Re: ext2 filesystem corruption?!?!??

Mark Hemment (markhe@nextd.demon.co.uk)
Mon, 31 Mar 1997 10:27:22 +0000 (GMT)


On Sun, 30 Mar 1997, Jeff Garzik wrote:

> I am running a Usenet news server, and it has several ext2 filesystems
> spread across several SCSI disks and controllers. When the load reaches
> such that one of the news processes is always in disk wait, the on-disk
> info starts getting corrupted. The free list is the first to go,
> followed by general inode chaos. e2fsck often has to restart because it
> finds so many errors.

I might have found one of the causes for this corruption.

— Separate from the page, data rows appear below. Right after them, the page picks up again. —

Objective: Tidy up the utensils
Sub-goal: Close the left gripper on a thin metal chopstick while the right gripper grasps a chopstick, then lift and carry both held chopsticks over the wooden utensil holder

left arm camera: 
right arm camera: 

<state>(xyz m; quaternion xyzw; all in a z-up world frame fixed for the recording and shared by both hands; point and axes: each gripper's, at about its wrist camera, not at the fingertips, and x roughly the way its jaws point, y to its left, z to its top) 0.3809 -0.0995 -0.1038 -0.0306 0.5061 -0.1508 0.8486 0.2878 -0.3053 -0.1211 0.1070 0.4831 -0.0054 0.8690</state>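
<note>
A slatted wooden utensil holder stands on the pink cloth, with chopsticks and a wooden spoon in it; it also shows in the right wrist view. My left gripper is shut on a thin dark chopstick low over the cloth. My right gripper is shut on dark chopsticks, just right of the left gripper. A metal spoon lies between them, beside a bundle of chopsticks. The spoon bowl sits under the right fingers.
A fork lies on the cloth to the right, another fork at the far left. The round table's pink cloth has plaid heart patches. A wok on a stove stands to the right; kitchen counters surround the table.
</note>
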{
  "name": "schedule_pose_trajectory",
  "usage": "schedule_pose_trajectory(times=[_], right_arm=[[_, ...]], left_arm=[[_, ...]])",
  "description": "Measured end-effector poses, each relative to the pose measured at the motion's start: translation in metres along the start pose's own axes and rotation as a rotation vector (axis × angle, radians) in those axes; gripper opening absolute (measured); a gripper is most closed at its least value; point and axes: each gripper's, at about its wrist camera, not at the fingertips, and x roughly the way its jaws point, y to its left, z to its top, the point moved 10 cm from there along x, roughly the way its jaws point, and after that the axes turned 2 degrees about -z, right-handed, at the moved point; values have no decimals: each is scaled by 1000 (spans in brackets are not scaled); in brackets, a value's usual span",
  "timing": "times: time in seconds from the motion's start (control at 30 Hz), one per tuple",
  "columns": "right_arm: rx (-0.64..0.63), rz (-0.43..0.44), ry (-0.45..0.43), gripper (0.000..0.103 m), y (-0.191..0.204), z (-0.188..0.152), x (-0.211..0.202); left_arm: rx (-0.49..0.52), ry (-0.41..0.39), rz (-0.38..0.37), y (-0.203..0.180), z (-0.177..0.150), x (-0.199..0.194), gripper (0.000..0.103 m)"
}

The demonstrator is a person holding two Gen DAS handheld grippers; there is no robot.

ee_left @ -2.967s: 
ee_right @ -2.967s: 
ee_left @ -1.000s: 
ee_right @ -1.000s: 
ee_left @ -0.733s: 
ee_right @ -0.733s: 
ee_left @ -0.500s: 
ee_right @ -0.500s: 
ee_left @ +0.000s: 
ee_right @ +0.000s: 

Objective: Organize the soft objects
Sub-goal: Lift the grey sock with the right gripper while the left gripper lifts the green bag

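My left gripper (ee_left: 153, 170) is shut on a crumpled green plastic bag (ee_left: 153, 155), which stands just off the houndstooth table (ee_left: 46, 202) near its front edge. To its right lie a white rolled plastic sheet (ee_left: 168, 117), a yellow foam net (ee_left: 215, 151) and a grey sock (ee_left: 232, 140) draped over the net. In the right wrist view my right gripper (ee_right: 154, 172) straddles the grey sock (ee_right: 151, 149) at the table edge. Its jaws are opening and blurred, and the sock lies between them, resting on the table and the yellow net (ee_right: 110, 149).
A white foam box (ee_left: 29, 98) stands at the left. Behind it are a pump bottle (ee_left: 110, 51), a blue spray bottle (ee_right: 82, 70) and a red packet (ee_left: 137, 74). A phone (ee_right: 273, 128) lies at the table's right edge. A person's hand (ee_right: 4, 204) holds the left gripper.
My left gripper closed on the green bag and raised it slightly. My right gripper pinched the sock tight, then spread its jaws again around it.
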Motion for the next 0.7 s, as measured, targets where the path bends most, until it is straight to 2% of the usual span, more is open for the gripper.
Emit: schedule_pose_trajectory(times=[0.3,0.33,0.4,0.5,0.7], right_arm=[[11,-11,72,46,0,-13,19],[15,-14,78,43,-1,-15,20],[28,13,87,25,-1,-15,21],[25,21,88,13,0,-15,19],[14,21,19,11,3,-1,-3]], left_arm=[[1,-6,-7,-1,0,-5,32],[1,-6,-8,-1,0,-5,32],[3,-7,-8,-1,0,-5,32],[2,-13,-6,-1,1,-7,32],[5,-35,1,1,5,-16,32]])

In fs/inode.c, truncate_inode_pages() is called from clear_inode() (to
remove pages from the named-page cache). If there are locked pages in the
inode->i_pages list, then the truncate operation will sleep (the lock
pages probably come from reading-ahead).
While truncate_inode_pages() is sleeping, __iget() is called from another
task for the inode which is being cleared. This task gets the inode,
which is then zero-filled when the truncate operation completes.
Alternatively, when truncate_inode_pages() is sleeping, get_empty_inode()
is called in another context and selects the same inode!
This will most likely happen under heavy load.
Below is a v. simply patch, it removes the inode from the hash and free
lists _before_ truncating (as the named-page cache is indexed via the
in-core inode address we shouldn't have any races in the cache itself).
The best fix is to totally re-write inode.c...
The patch was made on a 2.1.30 tree, but should apply to earlier cuts.

Regards,

markhe

------------------------------------------------------------------
Mark Hemment, Unix/C Software Engineer (Contractor)
markhe@nextd.demon.co.uk http://www.demon.co.uk/
"Success has many fathers, failure is a B**TARD!" - anon
------------------------------------------------------------------

--- linux-2.1.30/fs/inode.c Tue Mar 18 01:18:41 1997
+++ slab.1.30/fs/inode.c Mon Mar 31 10:03:48 1997
@@ -173,14 +173,15 @@
{
struct wait_queue * wait;

- truncate_inode_pages(inode, 0);
+ remove_inode_hash(inode);
+ remove_inode_free(inode);
+ if (inode->i_pages)
+ truncate_inode_pages(inode, 0);
wait_on_inode(inode);
if (IS_WRITABLE(inode)) {
if (inode->i_sb && inode->i_sb->dq_op)
inode->i_sb->dq_op->drop(inode);
}
- remove_inode_hash(inode);
- remove_inode_free(inode);
wait = ((volatile struct inode *) inode)->i_wait;
if (inode->i_count)
nr_free_inodes++;